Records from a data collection
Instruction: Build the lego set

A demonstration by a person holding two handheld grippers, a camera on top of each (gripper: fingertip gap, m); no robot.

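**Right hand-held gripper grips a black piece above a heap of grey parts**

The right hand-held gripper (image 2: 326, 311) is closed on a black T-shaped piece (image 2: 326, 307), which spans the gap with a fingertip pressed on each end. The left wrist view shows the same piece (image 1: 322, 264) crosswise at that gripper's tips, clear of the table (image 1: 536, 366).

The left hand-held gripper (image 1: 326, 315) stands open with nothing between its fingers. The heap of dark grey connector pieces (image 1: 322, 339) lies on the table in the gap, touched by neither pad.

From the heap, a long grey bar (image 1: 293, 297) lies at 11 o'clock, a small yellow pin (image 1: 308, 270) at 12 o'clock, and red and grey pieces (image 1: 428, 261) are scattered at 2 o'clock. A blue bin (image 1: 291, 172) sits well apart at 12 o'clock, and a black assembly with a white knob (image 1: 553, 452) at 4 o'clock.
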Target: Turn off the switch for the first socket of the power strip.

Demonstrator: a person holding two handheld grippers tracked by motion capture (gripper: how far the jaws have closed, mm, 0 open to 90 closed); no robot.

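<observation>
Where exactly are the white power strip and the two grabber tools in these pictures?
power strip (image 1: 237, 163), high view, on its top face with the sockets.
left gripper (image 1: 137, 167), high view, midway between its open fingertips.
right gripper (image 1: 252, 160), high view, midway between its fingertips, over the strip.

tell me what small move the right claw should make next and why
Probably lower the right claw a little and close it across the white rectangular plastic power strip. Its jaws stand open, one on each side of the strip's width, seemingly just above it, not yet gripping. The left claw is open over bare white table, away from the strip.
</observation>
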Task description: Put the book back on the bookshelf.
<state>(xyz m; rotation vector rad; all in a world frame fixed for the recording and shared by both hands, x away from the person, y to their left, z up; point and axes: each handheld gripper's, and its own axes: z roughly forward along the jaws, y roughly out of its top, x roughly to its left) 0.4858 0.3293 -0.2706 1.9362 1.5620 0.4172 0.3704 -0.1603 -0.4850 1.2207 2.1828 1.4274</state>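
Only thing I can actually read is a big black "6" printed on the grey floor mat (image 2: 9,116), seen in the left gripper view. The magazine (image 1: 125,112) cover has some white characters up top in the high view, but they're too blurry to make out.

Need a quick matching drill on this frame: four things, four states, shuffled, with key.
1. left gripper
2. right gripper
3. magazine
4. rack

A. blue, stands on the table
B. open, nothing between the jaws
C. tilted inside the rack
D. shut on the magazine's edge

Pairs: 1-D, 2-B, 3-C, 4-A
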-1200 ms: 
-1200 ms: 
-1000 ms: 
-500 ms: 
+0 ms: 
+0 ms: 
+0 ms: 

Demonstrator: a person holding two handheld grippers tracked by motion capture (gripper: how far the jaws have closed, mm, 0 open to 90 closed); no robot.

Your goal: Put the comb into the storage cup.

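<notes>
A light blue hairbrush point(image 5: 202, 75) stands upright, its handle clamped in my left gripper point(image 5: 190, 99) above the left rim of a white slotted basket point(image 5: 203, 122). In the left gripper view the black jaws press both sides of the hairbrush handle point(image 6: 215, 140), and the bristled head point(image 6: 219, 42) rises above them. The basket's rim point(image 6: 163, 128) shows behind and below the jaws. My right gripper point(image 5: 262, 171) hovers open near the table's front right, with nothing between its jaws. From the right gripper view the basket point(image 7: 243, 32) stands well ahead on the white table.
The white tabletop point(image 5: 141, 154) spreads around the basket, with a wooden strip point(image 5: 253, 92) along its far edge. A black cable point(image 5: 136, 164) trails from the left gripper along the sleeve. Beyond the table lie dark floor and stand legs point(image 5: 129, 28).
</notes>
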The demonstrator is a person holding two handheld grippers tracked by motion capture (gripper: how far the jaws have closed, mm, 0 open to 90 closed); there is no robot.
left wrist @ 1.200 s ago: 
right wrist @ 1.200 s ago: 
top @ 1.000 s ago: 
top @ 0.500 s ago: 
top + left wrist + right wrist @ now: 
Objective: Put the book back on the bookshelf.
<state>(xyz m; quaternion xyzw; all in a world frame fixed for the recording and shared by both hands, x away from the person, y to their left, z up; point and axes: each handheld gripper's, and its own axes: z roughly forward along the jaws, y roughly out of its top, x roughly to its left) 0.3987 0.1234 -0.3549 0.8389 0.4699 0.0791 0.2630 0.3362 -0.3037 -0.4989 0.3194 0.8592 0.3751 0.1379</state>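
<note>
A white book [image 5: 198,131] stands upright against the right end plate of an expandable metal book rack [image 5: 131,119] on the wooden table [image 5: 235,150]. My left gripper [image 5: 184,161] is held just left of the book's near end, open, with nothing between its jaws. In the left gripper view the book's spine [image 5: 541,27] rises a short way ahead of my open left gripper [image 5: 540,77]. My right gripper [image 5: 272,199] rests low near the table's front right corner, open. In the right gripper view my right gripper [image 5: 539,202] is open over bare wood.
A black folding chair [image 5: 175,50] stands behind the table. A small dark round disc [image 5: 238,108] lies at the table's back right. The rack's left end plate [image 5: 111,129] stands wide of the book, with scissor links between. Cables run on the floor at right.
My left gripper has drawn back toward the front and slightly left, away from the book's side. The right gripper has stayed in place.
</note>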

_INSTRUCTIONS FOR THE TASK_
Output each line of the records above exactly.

_YOUR RESPONSE_
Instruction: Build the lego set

A demonstration by a person holding two handheld grippers, a camera on top of each (gripper: fingertip gap, m); no robot.

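**Right hand-held gripper grips a black piece above a heap of grey parts**

The right hand-held gripper (image 2: 326, 311) is closed on a black T-shaped piece (image 2: 326, 307), which spans the gap with a fingertip pressed on each end. The left wrist view shows the same piece (image 1: 322, 264) crosswise at that gripper's tips, clear of the table (image 1: 536, 366).

The left hand-held gripper (image 1: 326, 315) stands open with nothing between its fingers. The heap of dark grey connector pieces (image 1: 322, 339) lies on the table in the gap, touched by neither pad.

From the heap, a long grey bar (image 1: 293, 297) lies at 11 o'clock, a small yellow pin (image 1: 308, 270) at 12 o'clock, and red and grey pieces (image 1: 428, 261) are scattered at 2 o'clock. A blue bin (image 1: 291, 172) sits well apart at 12 o'clock, and a black assembly with a white knob (image 1: 553, 452) at 4 o'clock.
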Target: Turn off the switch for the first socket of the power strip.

Demonstrator: a person holding two handheld grippers tracked by motion capture (gripper: how far the jaws have closed, mm, 0 open to 90 closed); no robot.

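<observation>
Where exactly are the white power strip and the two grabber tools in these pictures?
power strip (image 1: 237, 163), high view, on its top face with the sockets.
left gripper (image 1: 137, 167), high view, midway between its open fingertips.
right gripper (image 1: 252, 160), high view, midway between its fingertips, over the strip.

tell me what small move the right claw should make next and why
Probably lower the right claw a little and close it across the white rectangular plastic power strip. Its jaws stand open, one on each side of the strip's width, seemingly just above it, not yet gripping. The left claw is open over bare white table, away from the strip.
</observation>
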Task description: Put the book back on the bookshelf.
<state>(xyz m; rotation vector rad; all in a world frame fixed for the recording and shared by both hands, x away from the person, y to their left, z up; point and axes: each handheld gripper's, and its own axes: z roughly forward along the jaws, y roughly out of its top, x roughly to its left) 0.4858 0.3293 -0.2706 1.9362 1.5620 0.4172 0.3704 -0.1603 -0.4850 1.2207 2.1828 1.4274</state>
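Only thing I can actually read is a big black "6" printed on the grey floor mat (image 2: 9,116), seen in the left gripper view. The magazine (image 1: 125,112) cover has some white characters up top in the high view, but they're too blurry to make out.

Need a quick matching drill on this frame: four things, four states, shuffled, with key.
1. left gripper
2. right gripper
3. magazine
4. rack

A. blue, stands on the table
B. open, nothing between the jaws
C. tilted inside the rack
D. shut on the magazine's edge

Pairs: 1-D, 2-B, 3-C, 4-A
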-1200 ms: 
-1200 ms: 
-1000 ms: 
-500 ms: 
+0 ms: 
+0 ms: 
+0 ms: 

Demonstrator: a person holding two handheld grippers tracked by motion capture (gripper: how far the jaws have closed, mm, 0 open to 90 closed); no robot.

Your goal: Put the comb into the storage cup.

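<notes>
A light blue hairbrush point(image 5: 202, 75) stands upright, its handle clamped in my left gripper point(image 5: 190, 99) above the left rim of a white slotted basket point(image 5: 203, 122). In the left gripper view the black jaws press both sides of the hairbrush handle point(image 6: 215, 140), and the bristled head point(image 6: 219, 42) rises above them. The basket's rim point(image 6: 163, 128) shows behind and below the jaws. My right gripper point(image 5: 262, 171) hovers open near the table's front right, with nothing between its jaws. From the right gripper view the basket point(image 7: 243, 32) stands well ahead on the white table.
The white tabletop point(image 5: 141, 154) spreads around the basket, with a wooden strip point(image 5: 253, 92) along its far edge. A black cable point(image 5: 136, 164) trails from the left gripper along the sleeve. Beyond the table lie dark floor and stand legs point(image 5: 129, 28).
</notes>
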The demonstrator is a person holding two handheld grippers tracked by motion capture (gripper: how far the jaws have closed, mm, 0 open to 90 closed); there is no robot.
left wrist @ 1.200 s ago: 
right wrist @ 1.200 s ago: 
top @ 1.000 s ago: 
top @ 0.500 s ago: 
top + left wrist + right wrist @ now: 
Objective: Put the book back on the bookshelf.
<state>(xyz m; quaternion xyzw; all in a world frame fixed for the recording and shared by both hands, x away from the person, y to their left, z up; point and axes: each handheld gripper's, and its own axes: z roughly forward along the jaws, y roughly out of its top, x roughly to its left) 0.3987 0.1234 -0.3549 0.8389 0.4699 0.0791 0.2630 0.3362 -0.3037 -0.4989 0.3194 0.8592 0.3751 0.1379</state>
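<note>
A white book [image 5: 198,131] stands upright against the right end plate of an expandable metal book rack [image 5: 131,119] on the wooden table [image 5: 235,150]. My left gripper [image 5: 184,161] is held just left of the book's near end, open, with nothing between its jaws. In the left gripper view the book's spine [image 5: 541,27] rises a short way ahead of my open left gripper [image 5: 540,77]. My right gripper [image 5: 272,199] rests low near the table's front right corner, open. In the right gripper view my right gripper [image 5: 539,202] is open over bare wood.
A black folding chair [image 5: 175,50] stands behind the table. A small dark round disc [image 5: 238,108] lies at the table's back right. The rack's left end plate [image 5: 111,129] stands wide of the book, with scissor links between. Cables run on the floor at right.
My left gripper has drawn back toward the front and slightly left, away from the book's side. The right gripper has stayed in place.
</note>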

There is no more output to give.